On July 15, more than 130 Chicago Public Schools high school students —representing nearly 50 high schools and 12 Chicago zip codes, predominantly on the South Side— gathered on UChicago’s campus to gain new insights on their future professional options and opportunities at the 11th annual Peter and Judy Kovler Career Conference. Students had the opportunity to learn about and plan for career paths including policy and social impact, science and innovation, education, engineering, business, and computer science, among other fields. The day-long conference was held in person for the first time since the pandemic started and featured around 20 local professional presenters, keynote speakers, panels, and a networking lunch.
Logan Leflore, a soon-to-be first-generation college student and UChicago Upward Bound program graduate from Woodlawn, spent his morning at the conference learning from a session dedicated to computer science and innovation featuring Fermilab Accelerator Operator Laura Bolt.
“A lot of kids that I meet don’t really know what they want to do, they just get out of high school and do whatever,” Leflore said. “But through this program and events like this, I was able to see all these different fields and options and explore something new.”
Though he doesn’t plan to pursue traditional computer science, Leflore was impressed by the unconventional ways Bolt was able to build on an interest in physics she developed at community college.
That’s just the sort of guidance and advice professionals who presented at the conference, like Illinois Department of Transportation engineer Cary Lewis, hope students are able to gain from the experience. Lewis, who’s taken part in the event each year for nearly a decade, was a graduate of the University’s Office of Special Programs-College Prep (which hosts the event along with other college readiness and access programs within the Office of Civic Engagement) himself and credits the program with giving him the confidence and direction he needed as a teen growing up in Englewood. By sharing his career journey with the programs’ current participants, he hopes to offer similar support.
“I was a young man out of a struggling community—I had potential but there were some rough edges, and no matter how much I tried to separate myself [OSP Founder Larry Hawkins] wouldn’t let me go. And because of his investment, his time, his care, I was able to get into every college that I applied to as a graduating senior from Hyde Park High School,” Lewis said. “It was that experience from age 13 to 16 that gave me the foundation to believe all of that was possible.”

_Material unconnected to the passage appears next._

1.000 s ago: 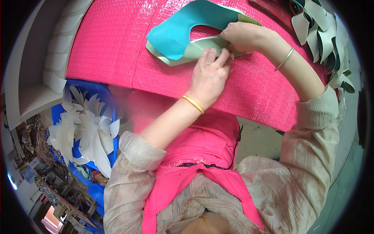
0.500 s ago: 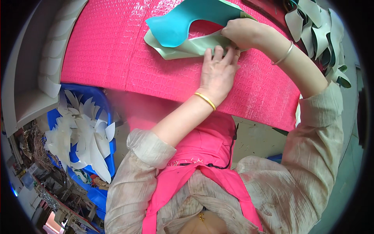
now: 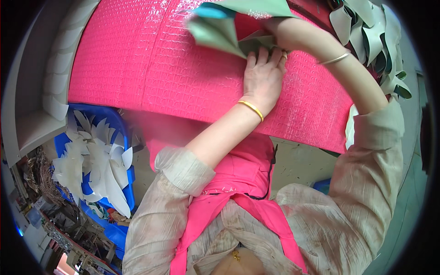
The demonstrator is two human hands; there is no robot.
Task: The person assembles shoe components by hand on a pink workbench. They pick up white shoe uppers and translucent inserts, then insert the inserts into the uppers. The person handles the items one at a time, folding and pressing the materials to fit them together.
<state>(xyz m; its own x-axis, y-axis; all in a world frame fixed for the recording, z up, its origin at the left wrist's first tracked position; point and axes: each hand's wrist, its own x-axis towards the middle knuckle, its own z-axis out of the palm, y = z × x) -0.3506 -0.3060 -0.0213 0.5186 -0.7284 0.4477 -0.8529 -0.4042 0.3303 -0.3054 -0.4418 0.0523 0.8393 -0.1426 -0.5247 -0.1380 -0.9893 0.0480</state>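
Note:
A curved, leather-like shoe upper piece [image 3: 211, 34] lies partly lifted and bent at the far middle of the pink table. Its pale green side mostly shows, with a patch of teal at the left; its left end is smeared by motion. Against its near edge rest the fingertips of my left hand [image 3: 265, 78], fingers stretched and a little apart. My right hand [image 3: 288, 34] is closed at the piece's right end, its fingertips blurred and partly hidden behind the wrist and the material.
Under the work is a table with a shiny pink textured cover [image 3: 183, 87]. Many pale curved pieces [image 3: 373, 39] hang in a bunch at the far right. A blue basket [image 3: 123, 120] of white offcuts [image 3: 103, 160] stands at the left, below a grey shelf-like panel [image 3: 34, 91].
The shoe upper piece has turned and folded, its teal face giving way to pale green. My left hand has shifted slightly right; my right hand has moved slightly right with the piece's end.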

Lewis hopes his career story speaks to students like he once was who are easily bored and interested in problem-solving but might not know all the ways different kinds of engineering might be the right fit. “The biggest challenge I had when I was their age was how do I relate what I learn in the classroom to real life? I can take their classroom experience and the stuff they’re doing and I’m able to tell them how it transfers to what I’m doing now,” Lewis said.
Research shows that students are more likely to commit to higher education and career planning following exposure to college and career opportunities, Abel Ochoa, executive director of College Readiness and Access in the Office of Civic Engagement, says. “The Peter and Judy Kovler Career Conference extends opportunities for local high school students to broaden their horizons and increase their exposure to a full breadth of potential career fields,” Ochoa said.
Zoë Snelling, a junior at Lindblom High School who lives in Douglas and also participates in the Upward Bound program, made the most of her conference time by attending sessions that aligned with her interest in medicine and education but also gained some valuable college application tips from a session with UChicago Deputy Director of Admissions Veronica Hauad. Connecting with experienced professionals in a setting like this, Snelling said, is helpful because students can ask questions and get honest answers.
“They’re not going to sugarcoat it,” Snelling, who hopes to one day be a neurosurgeon, said. “They’ll talk more specifically about what their struggles were in getting to where they are, and what I need to have, and what I need to prepare for. It’s helpful because I know what I’m getting into.”